GNOME Bugzilla – Bug 585626
Setting widget tooltip hammers X11 server on any TCP/IP X11 connection
Last modified: 2009-06-22 14:12:02 UTC
Please describe the problem: The gtkhtml editor control takes a very long time (at least 16 seconds) to appear when it's being displayed over any TCP/IP X11 connection. This happens even on a loopback interface connection to the local X server, but does not happen on a UNIX socket. I found this bug while tracking down an issue with Evolution's compose/reply window taking a long time to appear on my LTSP thin clients (see bug 585624, and referenced Launchpad bug). I've just found that it occurs with gtkhtml-editor-test from current gtkhtml svn (r9202, 2009-04-10 18:17:33 +0800). Steps to reproduce: 1. Enable TCP/IP on your X server by editing gdm.conf and setting DisableTCP=false, then restarting X 2. run "DISPLAY=:0.0 /opt/gnome2/bin/gtkhtml-editor-test" . Note that the window appears promptly. 3. run "DISPLAY=127.0.0.1:0.0 /opt/gnome2/bin/gtkhtml-editor-test". Note that the window takes a LONG time to appear, but then behaves normally.
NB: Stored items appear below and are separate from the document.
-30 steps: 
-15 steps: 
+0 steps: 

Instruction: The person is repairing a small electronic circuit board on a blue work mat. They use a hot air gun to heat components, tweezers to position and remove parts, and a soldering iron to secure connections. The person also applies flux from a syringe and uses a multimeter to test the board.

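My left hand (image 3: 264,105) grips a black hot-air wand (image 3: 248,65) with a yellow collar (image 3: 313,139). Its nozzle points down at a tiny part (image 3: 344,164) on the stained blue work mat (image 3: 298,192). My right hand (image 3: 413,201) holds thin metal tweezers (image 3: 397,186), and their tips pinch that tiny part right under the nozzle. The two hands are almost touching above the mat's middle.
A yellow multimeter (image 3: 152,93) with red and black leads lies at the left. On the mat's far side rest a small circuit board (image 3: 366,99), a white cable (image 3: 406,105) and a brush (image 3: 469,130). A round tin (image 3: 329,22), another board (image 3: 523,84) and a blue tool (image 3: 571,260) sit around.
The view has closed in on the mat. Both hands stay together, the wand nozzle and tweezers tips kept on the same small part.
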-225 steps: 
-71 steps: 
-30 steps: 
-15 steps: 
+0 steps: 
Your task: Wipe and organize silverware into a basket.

Actual results: The first time, on a UNIX domain socket, the window appears promptly. On the second it takes a long time to appear. Expected results: The window should appear very promptly both times. Does this happen every time? Yes, on several different hosts and with at least two versions of gtkhtml (svn trunk head, and 2.11.1-2ubuntu1). Other information: Makes Evolution unusable on remote X11 connections such as when used on thin clients.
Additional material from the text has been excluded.